As a travel nurse, you probably already know that gluten is a protein composite found in wheat and similar grains. There is a lot of nutritional benefit in gluten, but for some, it causes digestive problems that you don’t want to have while working on assignment. Consider gluten-free snacks that still give you a burst of energy when working a long shift.

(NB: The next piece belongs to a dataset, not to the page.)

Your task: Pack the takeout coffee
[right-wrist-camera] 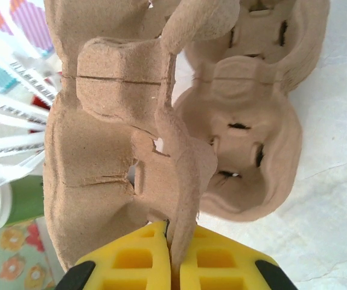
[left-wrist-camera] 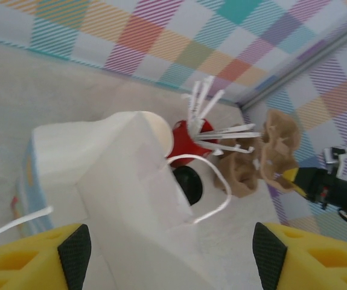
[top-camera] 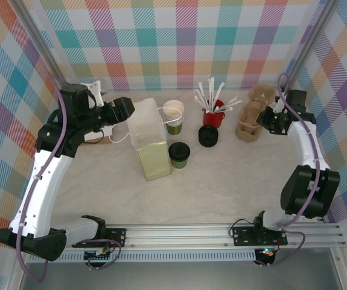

1. Gluten-Free Crackers, Pretzels & Chips

If you want a snack that has a little crunch, but without the wheat, then try a cracker or pretzel made with flax or sesame. Make sure the package says it is gluten-free before buying it, because even if it has flax, the manufacturer may still use wheat in the recipe. We like Mary’s Gone Crackers, Snyder’s Gluten Free Pretzels and Food Should Taste Good’s sweet potato chips.  

2. Fruit

If you truly want to be gluten free, then fruit is a perfect snack. Whether you decide to bring in a banana or apple, dehydrated chips, or packaged mandarins, it’s all good. Just be sure not to eat too much in one sitting, as most fruit contains quite a bit of sugar.

3. Rice Cakes

Rice cakes are another good crunchy snack option. The problem with rice cakes is the taste. Look for products that have additional flavorings like cheddar or sea salt, but keep in mind that little extra adds calories and sodium, too. You can also top off your rice cake with something tasty like a spoonful of cream cheese, slice of avocado for protein or almond butter.

4. Raw Veggies

You can’t go wrong with raw veggies any time of day. Pack a small container of fat-free dressing to make them more appealing, too. That combination of crunch and flavor is a winning one.

5. Popcorn

Eating a whole bag of buttery popcorn sure isn’t healthy, but Boom Chicka Pop offers popcorn, puffs and bites that are gluten free, natural, and 35 calories per cup. These are perfect for those occasions when you’re craving junk food, but don’t want to eat an additional 500+ calories!

6. Sweet Potato Muffin

Going gluten-free doesn’t mean you have to miss out on the sweet taste of muffins. You probably won’t find these in the hospital cafeteria, but if you feel like baking on your time off, they are not hard to make. This recipe combines sweet potatoes with cranberry sauce and a little brown sugar. Make a basket full and use them to break the ice on your next assignment.

7. Hard Boiled Eggs

Pack your own or hit up the cafeteria for one because a hardboiled egg is a low calorie, protein-packed snack option that is easy to eat when you are busy. Just a few bites will give you enough energy to get through until you have a chance to eat a real meal.

Avoiding gluten isn’t necessary unless you have Celiac disease or some other medical problem, but if you are trying to cut back, then there are plenty of healthy snacks out there that don’t rely on wheat.